Under Windows (2K) all functions such as DeleteFile, CopyFile, MoveFile, CreateDirectory and such do return FALSE and normally set the last error to ERROR_INVALID_NAME (123) if one of the filenames passed in contains a wildcard (*?).
Wines kernel32 behaves somewhat different. Apart from returning different last errors in most cases such as:
DeleteFile: ERROR_FILE_NOT_FOUND (2) CopyFile: ERROR_BAD_PATHNAME (161) MoveFile: ERROR_FILE_NOT_FOUND (2) when source contains wildcards
which all wouldn't really be a to big issue, there is one thing which seems not right at all to me:
MoveFile with a valid existing source and a target with wildcards will create a file on disk containing wildcards in its name. This certainly can't be the intention!
So according to Win2K it would be probably useful to check in all those functions for existence of wildcards in the input file paths and refuse them properly.

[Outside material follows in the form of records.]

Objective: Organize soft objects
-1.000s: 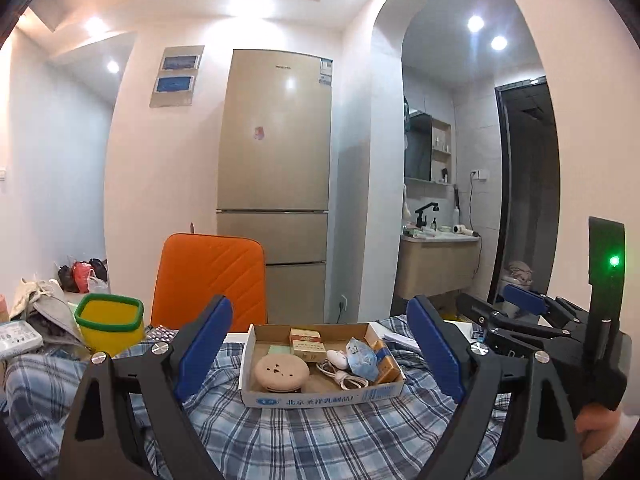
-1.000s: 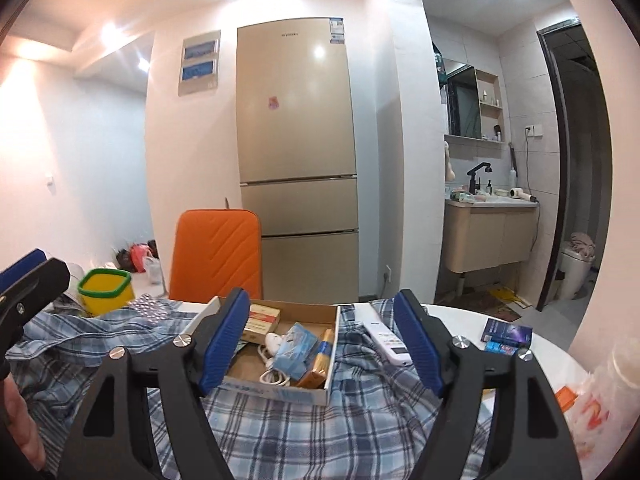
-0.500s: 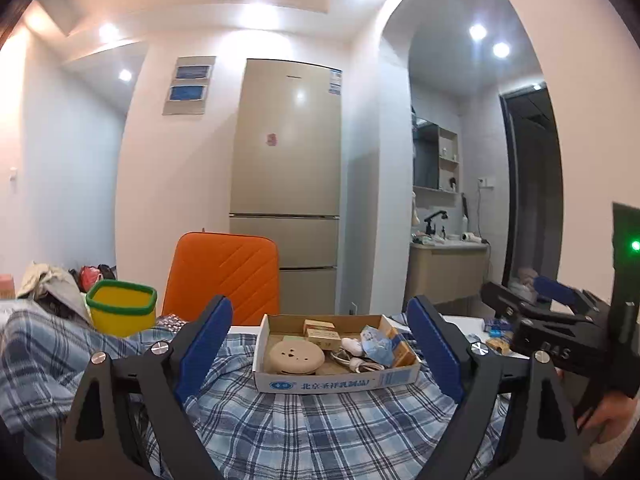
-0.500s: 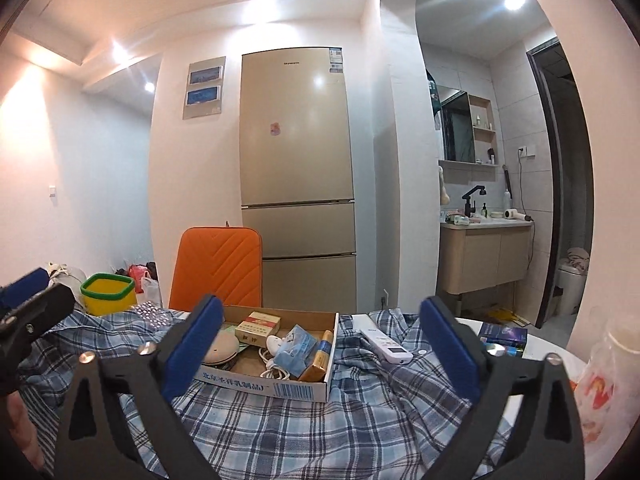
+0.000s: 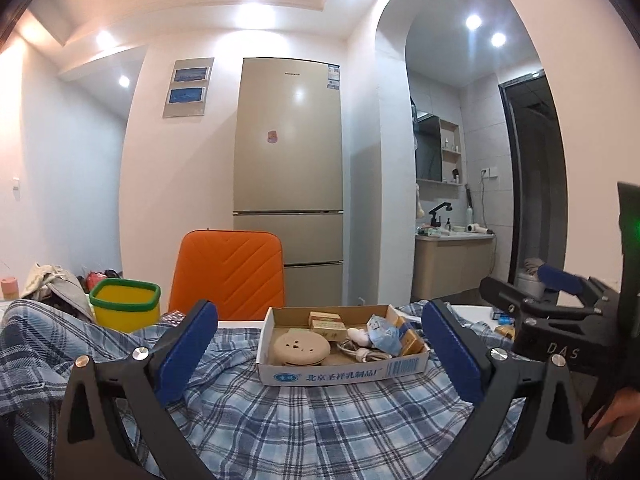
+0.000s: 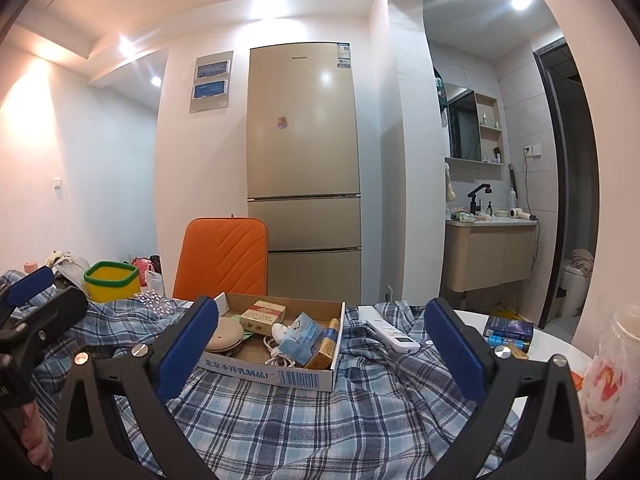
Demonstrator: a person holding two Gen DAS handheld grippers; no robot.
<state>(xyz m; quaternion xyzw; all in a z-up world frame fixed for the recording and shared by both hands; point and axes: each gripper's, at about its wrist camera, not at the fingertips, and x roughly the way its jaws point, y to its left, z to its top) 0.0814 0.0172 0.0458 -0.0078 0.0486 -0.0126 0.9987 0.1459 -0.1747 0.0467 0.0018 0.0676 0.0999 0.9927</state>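
Both grippers wide over plaid shirt (image 5: 320,420) (empty)

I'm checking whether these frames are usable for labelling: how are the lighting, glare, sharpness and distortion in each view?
Left wrist view: ceiling spotlights bloom white, the fridge door shows a soft glare patch, fisheye bends the walls, dark corners; the plaid shirt and cardboard box are sharp. Right wrist view: same bloom and curvature, glare on the fridge, box print readable.
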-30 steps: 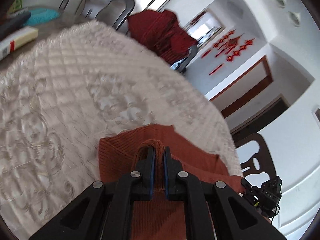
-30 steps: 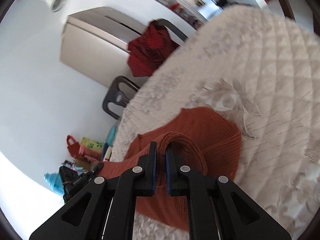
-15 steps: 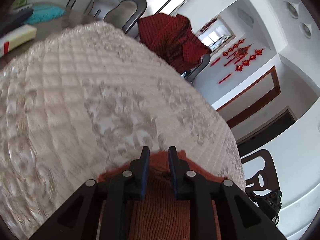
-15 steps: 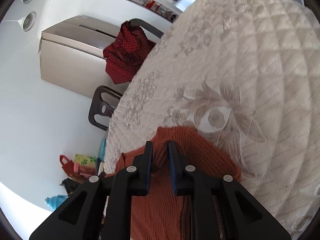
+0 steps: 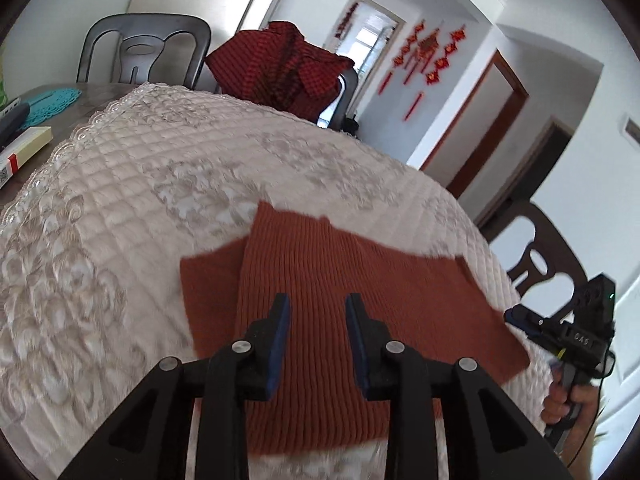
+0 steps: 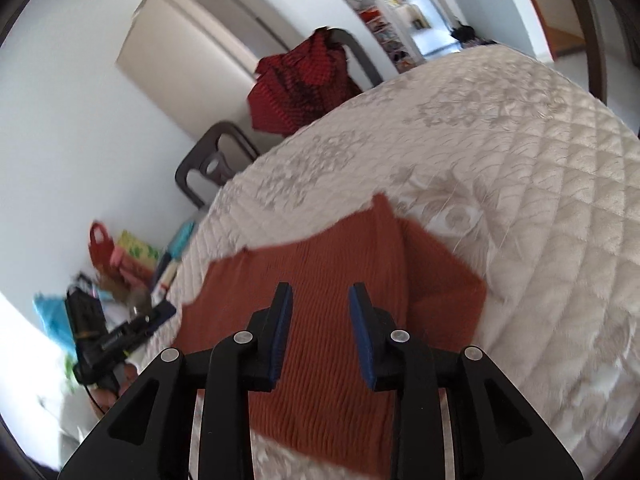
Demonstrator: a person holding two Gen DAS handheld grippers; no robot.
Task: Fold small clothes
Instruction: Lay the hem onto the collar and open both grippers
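Note:
A rust-orange ribbed knit garment lies flat and folded on the cream quilted table cover. My left gripper hovers above its near part, jaws opening, nothing between the blue pads. In the right wrist view the same garment lies under my right gripper, whose jaws are also opening and hold nothing. A hand with the right gripper shows at the left view's right edge. The left gripper appears at the right view's left edge.
A dark red checked cloth hangs over a chair behind the table. A grey plastic chair stands at the far left, a brown wooden chair at the right. A box and a teal mat lie on the table's left end.
Both grippers let go of the garment's folded edge and pulled back toward me as their jaws opened. The garment now lies flat on the cover.

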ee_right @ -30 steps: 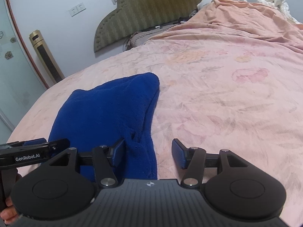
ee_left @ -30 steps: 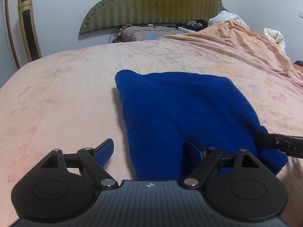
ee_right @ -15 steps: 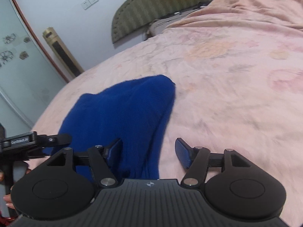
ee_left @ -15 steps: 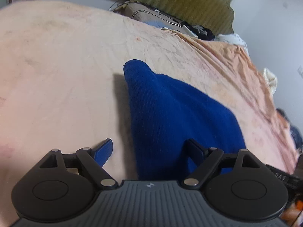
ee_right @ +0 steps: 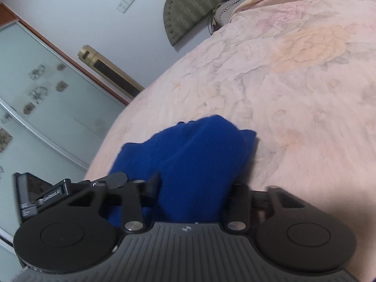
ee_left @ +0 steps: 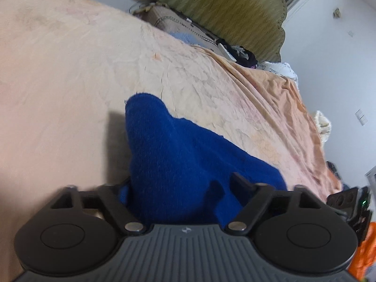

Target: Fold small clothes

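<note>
A fuzzy deep-blue garment point(ee_left: 188, 155) lies on the pink floral bedspread point(ee_left: 70, 75), bunched up toward me. My left gripper point(ee_left: 181, 188) has its jaws wide apart with the garment's near left edge heaped between them; the cloth hides the left fingertip. In the right wrist view the same garment point(ee_right: 195, 155) fills the gap of my right gripper point(ee_right: 195, 188), whose jaws also stand apart around the near right edge. Neither gripper pinches the cloth. The right gripper's body point(ee_left: 350, 202) shows at the left view's right edge, the left gripper's body point(ee_right: 47, 195) at the right view's left.
A green padded headboard point(ee_left: 223, 2) and pillows with dark clothes point(ee_left: 239, 51) are at the bed's far end. A gold tower heater point(ee_right: 110, 70) and glass wardrobe doors point(ee_right: 35, 94) stand past the bed's left side. An orange item point(ee_left: 362, 253) is at lower right.
Both grippers have tilted and pushed forward into the garment's near edge. The cloth, flat a second ago, has bunched up between the jaws and its far corners have drawn in.
</note>
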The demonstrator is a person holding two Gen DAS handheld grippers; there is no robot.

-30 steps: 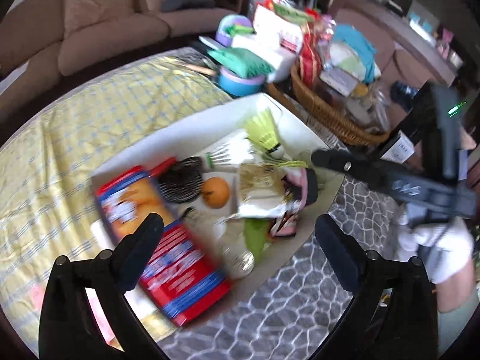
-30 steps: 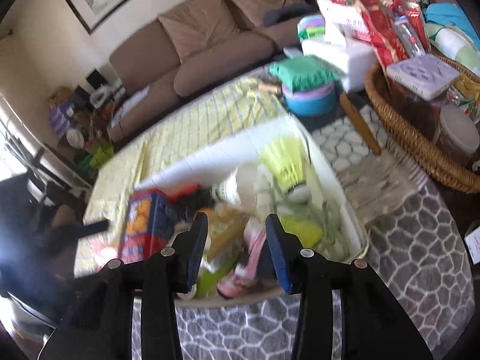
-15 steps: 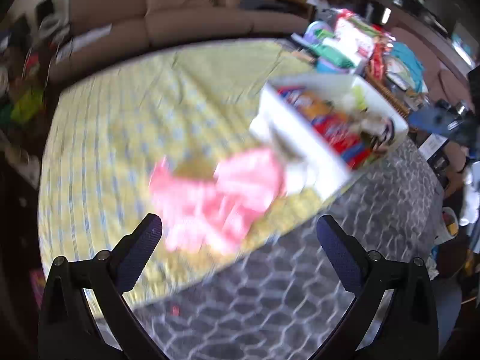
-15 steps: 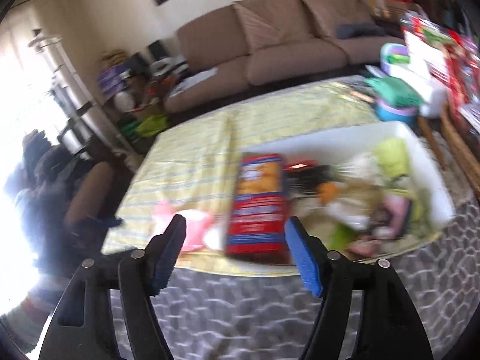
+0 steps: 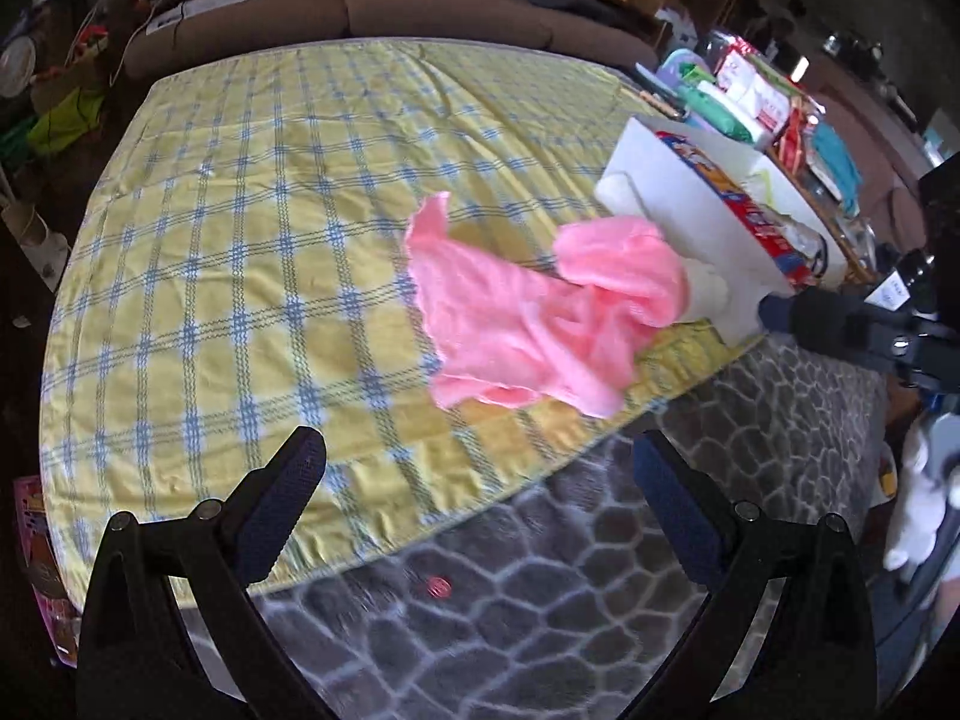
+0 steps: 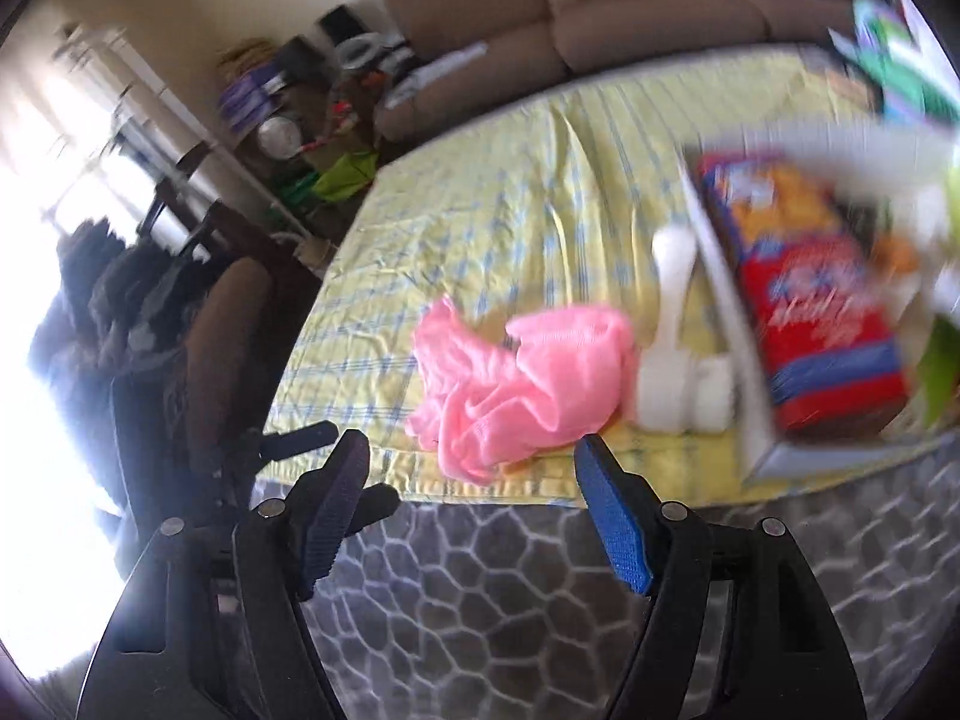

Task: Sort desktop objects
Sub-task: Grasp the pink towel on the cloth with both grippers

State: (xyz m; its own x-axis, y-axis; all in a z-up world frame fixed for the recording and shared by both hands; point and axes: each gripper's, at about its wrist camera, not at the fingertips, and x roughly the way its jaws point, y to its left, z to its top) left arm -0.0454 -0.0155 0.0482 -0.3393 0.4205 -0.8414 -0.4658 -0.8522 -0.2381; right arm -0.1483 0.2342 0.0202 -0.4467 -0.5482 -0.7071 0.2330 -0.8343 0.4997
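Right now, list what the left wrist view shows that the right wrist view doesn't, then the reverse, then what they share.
Only the left wrist view: the right gripper coming in from the side, and a small red spot on the grey patterned mat. Only the right wrist view: a bright window. Both: the pink cloth, white bin, red box and yellow checked cloth.
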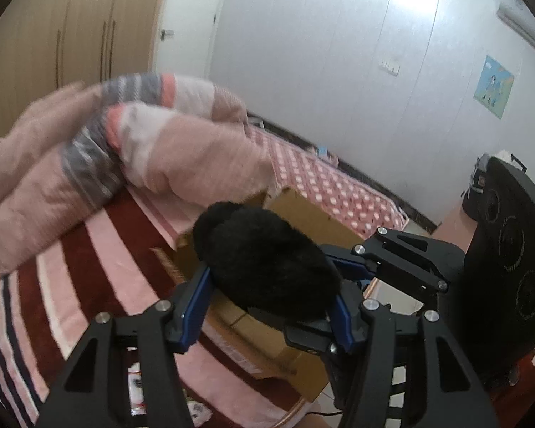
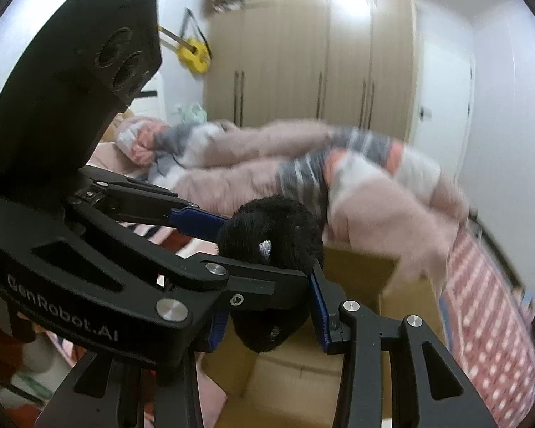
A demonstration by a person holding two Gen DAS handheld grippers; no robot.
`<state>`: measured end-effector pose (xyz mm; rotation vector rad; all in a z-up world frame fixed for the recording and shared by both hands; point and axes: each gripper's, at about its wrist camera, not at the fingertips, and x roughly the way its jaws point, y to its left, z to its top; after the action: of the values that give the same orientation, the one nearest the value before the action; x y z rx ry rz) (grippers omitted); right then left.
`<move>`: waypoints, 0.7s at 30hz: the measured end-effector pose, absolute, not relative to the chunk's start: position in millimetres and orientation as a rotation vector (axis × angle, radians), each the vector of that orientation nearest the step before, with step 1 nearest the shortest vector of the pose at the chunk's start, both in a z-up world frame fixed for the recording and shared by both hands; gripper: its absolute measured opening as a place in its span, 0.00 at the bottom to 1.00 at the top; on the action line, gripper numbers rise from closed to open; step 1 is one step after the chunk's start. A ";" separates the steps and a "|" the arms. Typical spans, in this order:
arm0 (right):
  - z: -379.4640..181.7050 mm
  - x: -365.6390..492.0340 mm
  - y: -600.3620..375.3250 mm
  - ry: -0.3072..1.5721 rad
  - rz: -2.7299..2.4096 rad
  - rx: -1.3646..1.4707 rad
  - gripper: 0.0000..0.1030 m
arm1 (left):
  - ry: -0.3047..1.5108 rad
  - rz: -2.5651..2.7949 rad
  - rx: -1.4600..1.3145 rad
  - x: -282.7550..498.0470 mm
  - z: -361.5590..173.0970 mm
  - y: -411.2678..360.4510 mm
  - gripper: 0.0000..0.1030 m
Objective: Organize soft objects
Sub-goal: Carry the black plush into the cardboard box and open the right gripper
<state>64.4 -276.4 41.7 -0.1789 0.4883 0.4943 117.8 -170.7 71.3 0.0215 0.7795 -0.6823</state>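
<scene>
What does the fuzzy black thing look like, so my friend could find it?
Find the bed with the red and pink striped cover, then the open cardboard box on it. Above the box, both grippers pinch a black furry toy, the only dark fluffy thing there.

A bed covered in a red, pink and white striped blanket carries a bunched pink quilt with grey and coral bands. Beyond it lies a red-and-white checked sheet. 1 open cardboard box sits beside the quilt.
</scene>
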 end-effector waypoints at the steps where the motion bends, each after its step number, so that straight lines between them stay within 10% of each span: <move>1: 38.4 70.4 -279.5 0.512 0.496 -0.164 0.34 | 0.796 -0.683 0.024 121.1 67.3 -175.6 0.54; 8: 8.5 105.8 -300.4 0.713 0.517 -0.080 0.39 | 0.917 -0.656 0.082 147.1 38.8 -204.5 0.58; 11: 3.5 109.0 -303.0 0.740 0.508 -0.063 0.42 | 0.910 -0.630 0.105 149.4 35.7 -205.1 0.76; 21: 15.8 99.8 -288.7 0.696 0.486 -0.126 0.76 | 0.805 -0.604 0.099 132.8 61.0 -181.9 0.94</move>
<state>99.8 -288.7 15.8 -0.1262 0.6956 0.4859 132.8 -181.9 61.0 0.0988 0.8048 -0.6043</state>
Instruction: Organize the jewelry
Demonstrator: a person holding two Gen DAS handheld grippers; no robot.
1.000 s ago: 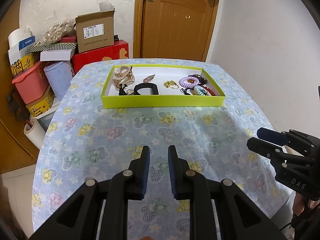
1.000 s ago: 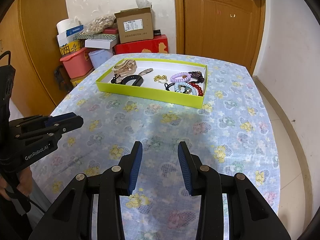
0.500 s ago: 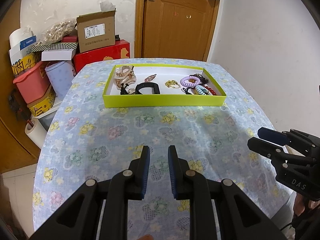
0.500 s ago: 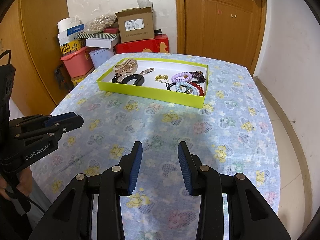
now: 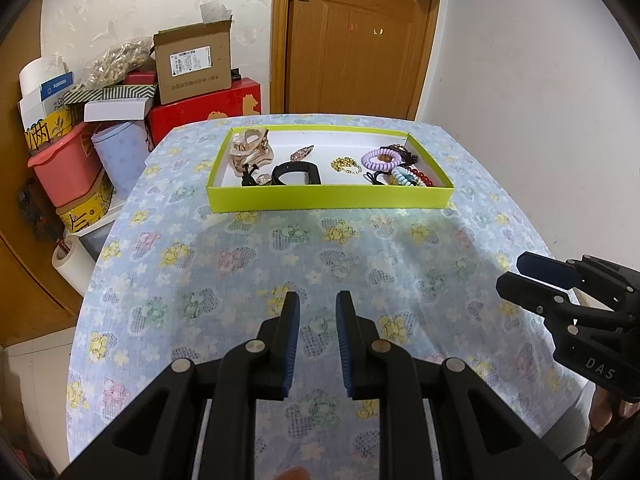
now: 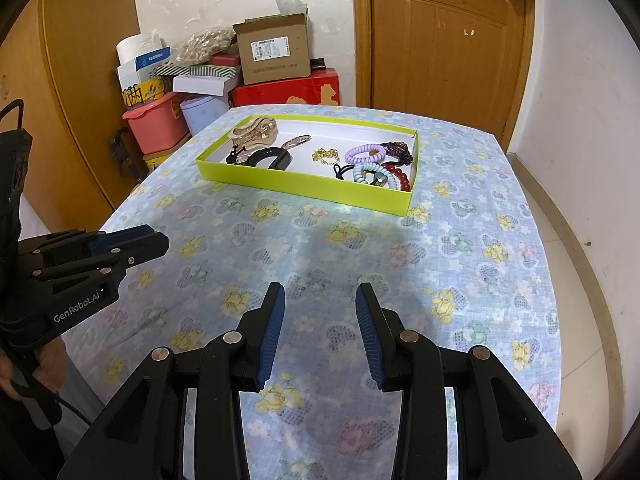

I took a look at the kernel32 file.c functions and saw that they usually all call DOSFS_GetFullName which is supposed to check for valid filenames and such. Problem is this function is also used in many other places and I can't get a good idea if those might need to accept wildcards in file names.
Is there anyone more familiar with the kernel32 implementation in Wine who could maybe give me some insight if an according change to DOSFS_GetFullName would be useful or rather cause possible regressions?
Otherwise the best thing to do would probably be to add explicit wildcard tests to all those file function and refuse with an according last error set. If I do not get any reactions this is probably what I will do as I'm somewhat weary to change an internal low level function such as DOSFS_GetFullName without some third party encouragement.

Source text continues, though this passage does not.